=== WORK ORDER ===
Repeat the whole listing word for word, skipping pictures.

=== MATERIAL PROVIDED ===
- Opening Delimiter -
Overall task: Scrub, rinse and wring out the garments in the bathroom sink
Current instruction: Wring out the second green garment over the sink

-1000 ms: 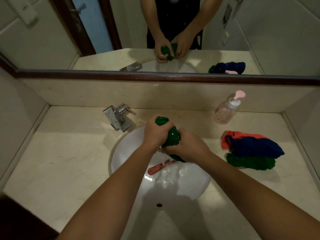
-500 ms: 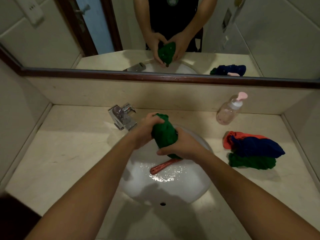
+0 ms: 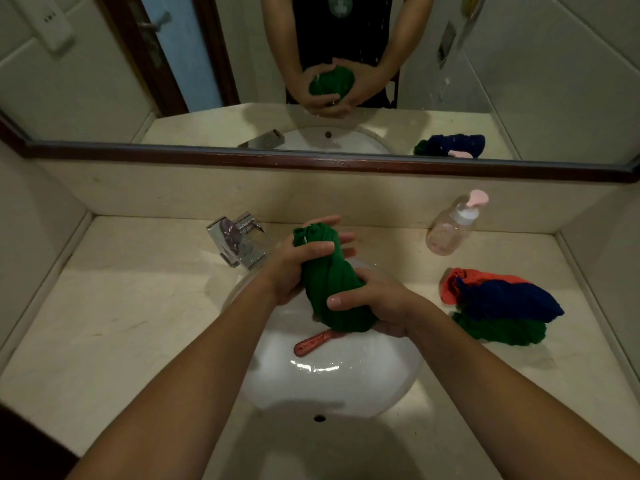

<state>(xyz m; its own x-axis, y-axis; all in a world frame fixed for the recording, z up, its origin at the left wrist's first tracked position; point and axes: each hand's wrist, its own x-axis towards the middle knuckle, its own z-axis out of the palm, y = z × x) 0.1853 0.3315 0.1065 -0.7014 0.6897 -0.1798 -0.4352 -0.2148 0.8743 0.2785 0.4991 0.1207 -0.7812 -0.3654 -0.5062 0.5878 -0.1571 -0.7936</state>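
Head view: red handle [image 3: 313, 342] half behind green garment [image 3: 332, 292]

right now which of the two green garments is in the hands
The twisted green garment over the sink, gripped by left hand and right hand; the other green garment lies on the counter under a navy garment.

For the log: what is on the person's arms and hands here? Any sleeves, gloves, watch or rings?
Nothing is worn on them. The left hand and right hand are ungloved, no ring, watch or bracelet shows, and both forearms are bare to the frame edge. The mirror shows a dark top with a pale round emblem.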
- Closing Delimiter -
=== EXPECTED ANSWER ===
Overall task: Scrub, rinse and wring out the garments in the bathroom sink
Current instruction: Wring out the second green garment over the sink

-1000 ms: 
-500 ms: 
+0 ms: 

<state>(xyz m; its own x-axis, y-axis; all in a world frame fixed for the recording, z up, its origin at the left wrist's first tracked position; point and axes: each hand's wrist, its own x-axis towards the middle knuckle, its own z-axis out of the palm, y = z × x) 0.1853 0.3315 0.1065 -0.7014 0.6897 -0.1798 -0.4352 -0.2148 0.8743 0.2785 0.4991 0.1207 -0.7812 -0.3654 -0.5062 0.5878 -0.1571 -0.7936</state>
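Head view: red handle [image 3: 313, 342] half behind green garment [image 3: 332, 292]

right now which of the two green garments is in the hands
The twisted green garment over the sink, gripped by left hand and right hand; the other green garment lies on the counter under a navy garment.

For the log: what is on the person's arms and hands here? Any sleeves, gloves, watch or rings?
Nothing is worn on them. The left hand and right hand are ungloved, no ring, watch or bracelet shows, and both forearms are bare to the frame edge. The mirror shows a dark top with a pale round emblem.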

This completes the required output.